- [How to complete this task]:
Below are several entries. Transcribe exactly those lines that fall from the one with "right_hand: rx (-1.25" through the one with "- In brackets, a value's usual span", end lines included.

[Dataset entries]
____

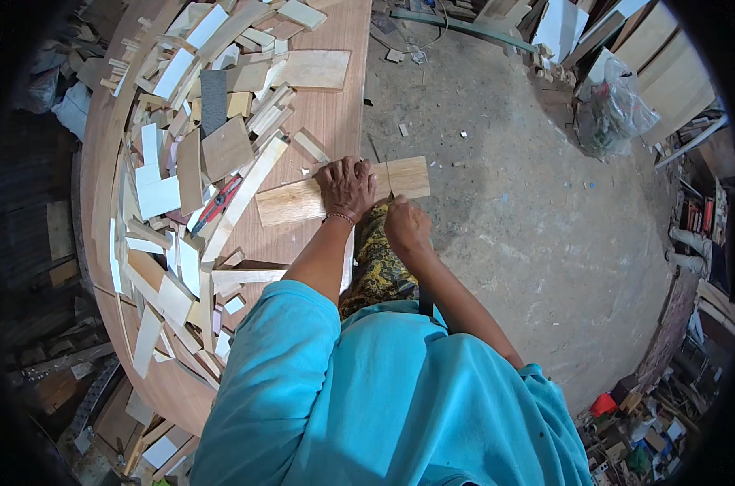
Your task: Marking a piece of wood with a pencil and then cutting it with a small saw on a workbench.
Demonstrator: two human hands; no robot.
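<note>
A light brown wooden board (290,203) lies slantwise on the table's right edge, its right end jutting out past the table. My left hand (349,188) presses down on its middle and grips it, fingers bent toward the far edge. Just right of that, my right hand (408,227) is closed in a fist at the board's near edge. From this fist a thin dark blade (391,193), seen edge-on like a hand saw's, runs across the board; the fingers hide its handle. My patterned trouser leg (375,263) shows beneath the overhanging part.
Wood offcuts (228,148) in several sizes crowd the left of the table (335,105), with red-handled pliers (217,206) among them. Right of the table stretches a concrete floor (513,243) with small scraps. A clear plastic bag (614,113) stands by leaning boards at far right.
</note>
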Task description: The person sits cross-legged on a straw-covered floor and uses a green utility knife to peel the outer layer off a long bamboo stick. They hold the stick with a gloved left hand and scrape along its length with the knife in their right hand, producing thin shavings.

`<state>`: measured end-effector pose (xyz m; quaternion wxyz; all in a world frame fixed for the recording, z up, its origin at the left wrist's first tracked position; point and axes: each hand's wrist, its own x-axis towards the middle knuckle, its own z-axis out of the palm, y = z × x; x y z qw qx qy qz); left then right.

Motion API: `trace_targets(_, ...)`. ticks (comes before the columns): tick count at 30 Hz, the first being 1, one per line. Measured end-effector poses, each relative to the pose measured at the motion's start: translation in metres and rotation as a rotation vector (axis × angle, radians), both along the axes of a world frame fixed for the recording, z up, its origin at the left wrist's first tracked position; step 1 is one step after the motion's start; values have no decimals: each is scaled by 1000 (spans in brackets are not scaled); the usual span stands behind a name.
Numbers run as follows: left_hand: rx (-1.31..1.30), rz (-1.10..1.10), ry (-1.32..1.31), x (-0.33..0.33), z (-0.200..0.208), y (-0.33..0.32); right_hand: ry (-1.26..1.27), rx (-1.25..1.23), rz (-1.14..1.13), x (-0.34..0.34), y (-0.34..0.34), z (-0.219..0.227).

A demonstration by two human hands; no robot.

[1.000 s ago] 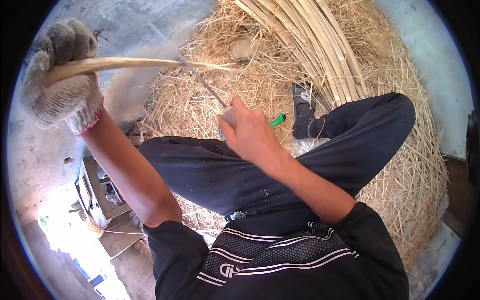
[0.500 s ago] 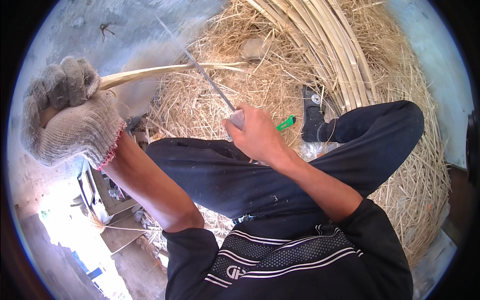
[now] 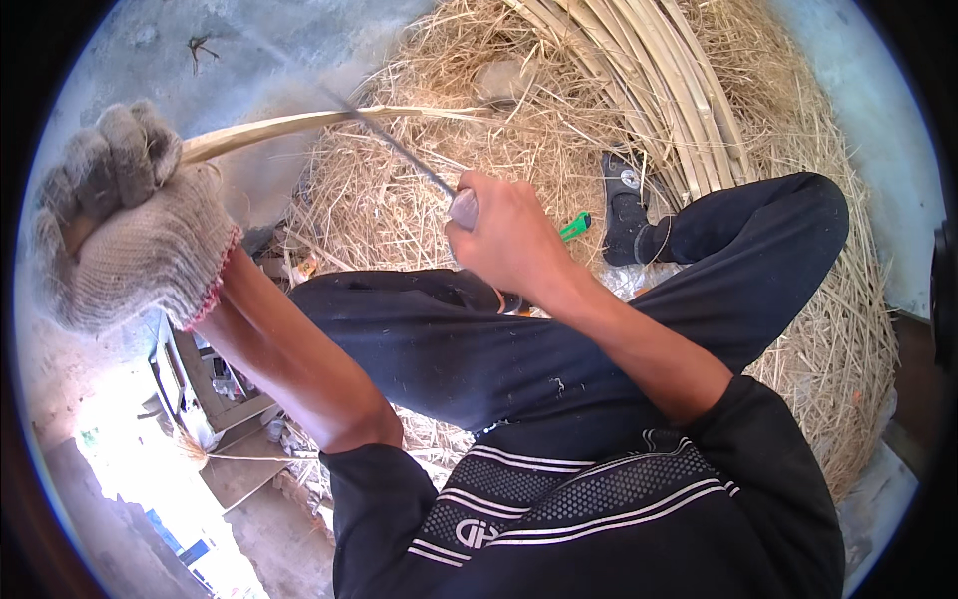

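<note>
In a grey knitted glove with a red cuff, my left hand [image 3: 125, 225] is closed around one end of a pale split bamboo strip [image 3: 264, 130]. The strip reaches out to the right over the shavings, its far end thin and frayed. My bare right hand [image 3: 509, 240] grips the handle of a long narrow knife [image 3: 404, 152], its blade slanting up and to the left. The blade crosses the strip near its middle; whether the two touch I cannot tell. The blade's far end is blurred.
A heap of thin shavings [image 3: 399, 220] covers the floor before my crossed legs. Long split strips [image 3: 689, 100] lie at the upper right. A green cutter [image 3: 576, 227] rests near my right wrist, beyond it a shoe [image 3: 627, 205]. A stone [image 3: 502, 82] sits among the shavings.
My left hand has shifted slightly left and up with the strip. The right hand and knife have moved a little up and left, and the blade crosses nearer my glove.
</note>
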<state>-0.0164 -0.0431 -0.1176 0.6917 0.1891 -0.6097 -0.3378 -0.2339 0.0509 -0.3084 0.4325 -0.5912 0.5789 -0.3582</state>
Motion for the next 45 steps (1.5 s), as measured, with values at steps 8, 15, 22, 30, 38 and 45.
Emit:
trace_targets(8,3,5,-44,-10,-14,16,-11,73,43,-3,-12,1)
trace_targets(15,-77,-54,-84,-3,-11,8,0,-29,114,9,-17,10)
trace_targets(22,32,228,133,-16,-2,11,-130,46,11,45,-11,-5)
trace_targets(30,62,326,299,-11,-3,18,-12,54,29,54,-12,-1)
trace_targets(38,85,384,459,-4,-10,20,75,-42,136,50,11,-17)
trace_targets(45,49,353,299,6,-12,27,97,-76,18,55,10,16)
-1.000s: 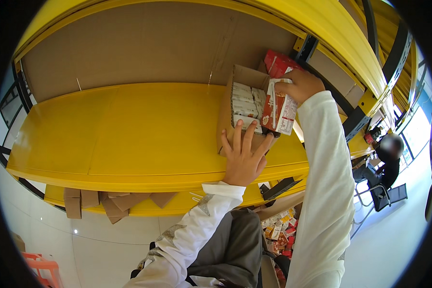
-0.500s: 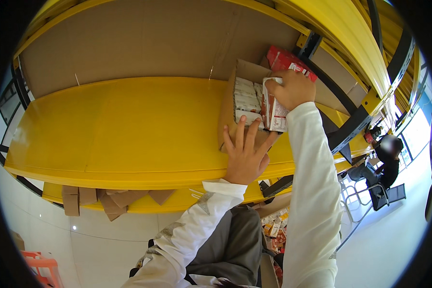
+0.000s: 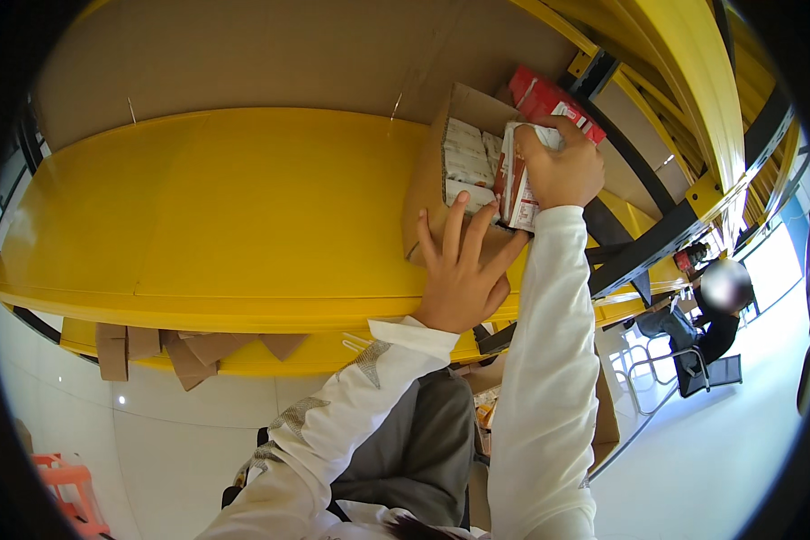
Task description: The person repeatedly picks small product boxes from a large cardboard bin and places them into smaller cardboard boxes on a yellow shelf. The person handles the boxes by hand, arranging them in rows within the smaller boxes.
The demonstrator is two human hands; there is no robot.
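Note:
An open cardboard box stands toward the right end of the yellow shelf. Small white cartons fill its left side in rows. At the box's right side, my right hand grips a red-and-white carton from above, thumb on its near top edge and fingers partly hidden behind. My left hand rests against the box's front wall with fingers spread, the tips reaching up to its rim; it holds nothing. Just behind the box lies a red package, close to my right hand.
A black metal post and yellow beams border the shelf on the right. Flattened cardboard pieces poke out below. Under my arms is a carton of small packs. A person sits at far right; a red plastic stool stands lower left.
The view has shifted, so the shelf sits slightly higher and further left. Both hands keep their places at the box; the gripped carton looks slightly more tilted.

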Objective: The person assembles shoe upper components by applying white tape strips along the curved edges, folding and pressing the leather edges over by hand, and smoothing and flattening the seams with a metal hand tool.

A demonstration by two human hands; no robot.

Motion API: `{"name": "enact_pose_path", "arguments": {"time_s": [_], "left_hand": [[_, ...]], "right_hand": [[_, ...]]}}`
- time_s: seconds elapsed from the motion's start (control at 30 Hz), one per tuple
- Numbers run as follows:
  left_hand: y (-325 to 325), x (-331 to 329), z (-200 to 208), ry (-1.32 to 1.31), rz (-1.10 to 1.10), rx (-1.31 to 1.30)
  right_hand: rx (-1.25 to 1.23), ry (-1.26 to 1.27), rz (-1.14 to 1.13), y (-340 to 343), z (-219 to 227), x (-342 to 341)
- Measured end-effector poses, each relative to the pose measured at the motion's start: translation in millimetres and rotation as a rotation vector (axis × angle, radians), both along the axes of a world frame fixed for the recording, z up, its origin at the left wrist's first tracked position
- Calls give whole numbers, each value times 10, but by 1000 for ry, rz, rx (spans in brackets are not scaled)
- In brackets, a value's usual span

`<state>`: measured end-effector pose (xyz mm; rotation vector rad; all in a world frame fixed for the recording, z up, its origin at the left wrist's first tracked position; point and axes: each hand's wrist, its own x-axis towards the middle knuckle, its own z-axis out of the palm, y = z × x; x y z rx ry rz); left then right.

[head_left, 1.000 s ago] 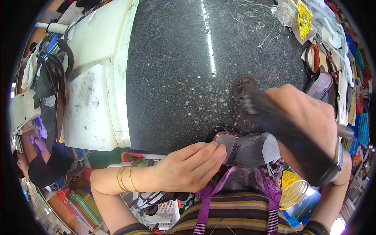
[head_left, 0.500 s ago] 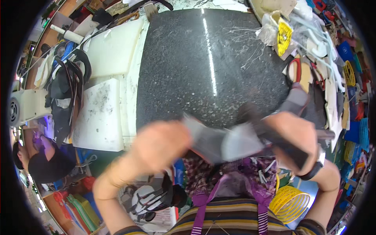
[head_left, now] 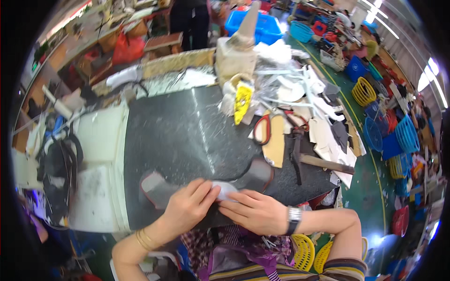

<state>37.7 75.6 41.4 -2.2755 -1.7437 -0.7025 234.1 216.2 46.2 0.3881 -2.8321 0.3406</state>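
Note:
A curved grey shoe upper piece (head_left: pixel 255 177) with thin red edging lies across the near side of a black slab (head_left: pixel 164 126). Its pale middle is between my hands. My left hand (head_left: pixel 192 203) is closed, fingertips pinching the pale middle part. My right hand (head_left: pixel 253 210) meets it from the other side, its bent fingers pressing and gripping the same part; the thumb is hidden. To the right lies a hammer (head_left: pixel 328 164) with a wooden handle, its dark head beside tan insole-shaped pieces (head_left: pixel 276 140).
Red-handled scissors (head_left: pixel 262 129) and a yellow patterned packet (head_left: pixel 242 103) lie beyond the hammer. White scraps (head_left: pixel 323 136) crowd the right edge. White boards (head_left: pixel 96 192) and black cut pieces (head_left: pixel 56 168) are at left. Yellow baskets (head_left: pixel 303 253) stand below the bench.
The hammer, in my right hand before, now lies on the slab at right. The upper piece came down from the air onto the slab, and both hands drew together on its middle. My view tilted up.

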Motion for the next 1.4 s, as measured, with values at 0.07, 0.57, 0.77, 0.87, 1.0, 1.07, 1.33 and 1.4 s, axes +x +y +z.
{"name": "enact_pose_path", "arguments": {"time_s": [0.07,0.57,0.77,0.87,1.0,1.07,1.33,1.4], "left_hand": [[-157,21,-74,-67,39,-125],[79,134,-38,18,-1,-206],[1111,-217,833,-106,-69,29],[2296,-332,839,13,20,217],[3178,-292,803,-502,168,-117],[3223,-331,896,-845,-48,-492],[2408,-989,1447,-1024,48,-391],[2090,-923,1521,-1072,14,-325]], "right_hand": [[154,69,-22,49,-94,-70],[51,441,-1175,3131,157,-694],[260,297,-1047,3193,-19,-326],[271,530,-737,2825,281,-376],[335,665,-582,2608,580,-404],[366,678,-569,2645,641,-363],[452,224,-1021,3325,353,7],[383,326,-909,3095,414,-59]]}}
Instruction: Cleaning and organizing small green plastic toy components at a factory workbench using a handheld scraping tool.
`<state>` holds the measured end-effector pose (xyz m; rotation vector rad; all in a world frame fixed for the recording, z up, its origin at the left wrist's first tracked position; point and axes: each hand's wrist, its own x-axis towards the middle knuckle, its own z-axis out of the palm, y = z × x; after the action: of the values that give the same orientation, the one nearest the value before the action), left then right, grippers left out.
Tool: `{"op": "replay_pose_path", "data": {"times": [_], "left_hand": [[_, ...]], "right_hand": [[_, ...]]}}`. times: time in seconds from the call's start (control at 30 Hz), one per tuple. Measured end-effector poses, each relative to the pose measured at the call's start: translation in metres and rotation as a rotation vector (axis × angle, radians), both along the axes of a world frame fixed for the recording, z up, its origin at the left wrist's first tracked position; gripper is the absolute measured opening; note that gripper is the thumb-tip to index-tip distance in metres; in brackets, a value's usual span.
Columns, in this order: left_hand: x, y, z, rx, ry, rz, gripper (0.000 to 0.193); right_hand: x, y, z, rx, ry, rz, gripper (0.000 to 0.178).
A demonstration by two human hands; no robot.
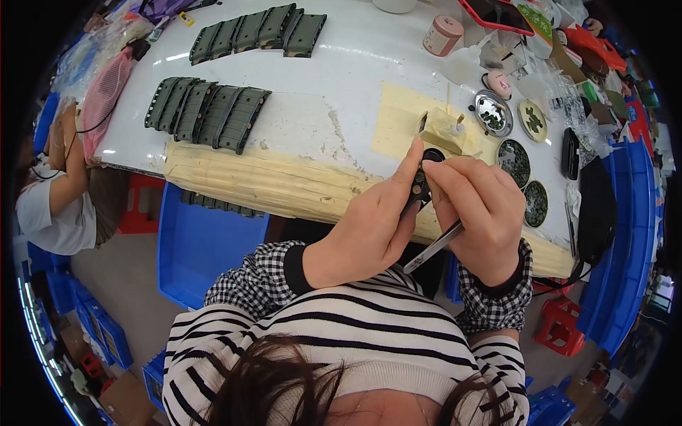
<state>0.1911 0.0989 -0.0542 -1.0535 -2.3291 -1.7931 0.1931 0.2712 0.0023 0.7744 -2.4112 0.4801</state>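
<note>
My left hand is closed around a small dark part, held up over the table's near edge. Against its top end press the fingertips of my right hand. Metal tweezers lie in the right hand, their back end pointing down toward my body; their tips are hidden by the fingers. Just beyond my hands stands a small block wrapped in yellow tape. Right of it are a metal dish and a pale yellow dish, both with small dark green pieces. Two round dishes nearer me hold similar bits.
Dark green ribbed panels lie in a far row and a nearer row. Yellow tape covers the table's front edge. Below is a blue bin. A pink jar and clutter stand far right. Another person sits left.
</note>
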Motion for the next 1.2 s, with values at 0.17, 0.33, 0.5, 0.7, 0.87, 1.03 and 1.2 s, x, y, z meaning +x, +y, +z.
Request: {"op": "replay_pose_path", "data": {"times": [0.17,0.33,0.5,0.7,0.87,1.03,1.2], "left_hand": [[-0.002,0.002,-0.004,0.019,0.083,0.048,0.078],[-0.001,0.001,-0.002,-0.024,0.068,0.047,0.077],[0.000,0.000,-0.001,-0.009,0.051,0.017,0.075],[-0.002,0.000,-0.002,0.034,0.060,0.004,0.073],[-0.001,-0.001,-0.002,0.024,0.076,0.004,0.073],[-0.001,-0.001,-0.003,0.018,0.106,0.009,0.073],[0.000,0.000,-0.004,0.033,0.098,0.010,0.073]], "right_hand": [[0.001,0.000,0.001,0.003,-0.037,0.025,0.040],[0.005,-0.001,-0.008,0.083,0.034,0.011,0.041],[-0.004,0.005,-0.010,-0.087,-0.020,0.076,0.033],[-0.002,0.000,-0.012,-0.285,-0.056,0.025,0.025],[-0.001,-0.001,-0.011,-0.300,-0.095,0.042,0.023],[0.000,-0.001,-0.010,-0.284,-0.113,0.037,0.023],[0.003,-0.007,-0.011,-0.323,-0.150,0.003,0.024]]}}
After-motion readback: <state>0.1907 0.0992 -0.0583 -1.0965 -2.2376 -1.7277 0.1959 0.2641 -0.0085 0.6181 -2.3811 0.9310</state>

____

- [Exercise result]:
  right_hand: rx (-1.25 to 1.23), ry (-1.26 to 1.27), rz (-1.14 to 1.13), y (-340 to 343), z (-219 to 227), x (-342 to 341)
- Measured end-effector poses, each relative to the pose measured at the motion's start: translation in millimetres and rotation as a rotation vector (axis × angle, radians), both along the axes of a world frame fixed for the recording, z up, its origin at the left wrist's first tracked position
- Calls give whole numbers, each value times 10, but by 1000 for ry, rz, rx (spans in brackets are not scaled)
- In brackets, a value's usual span

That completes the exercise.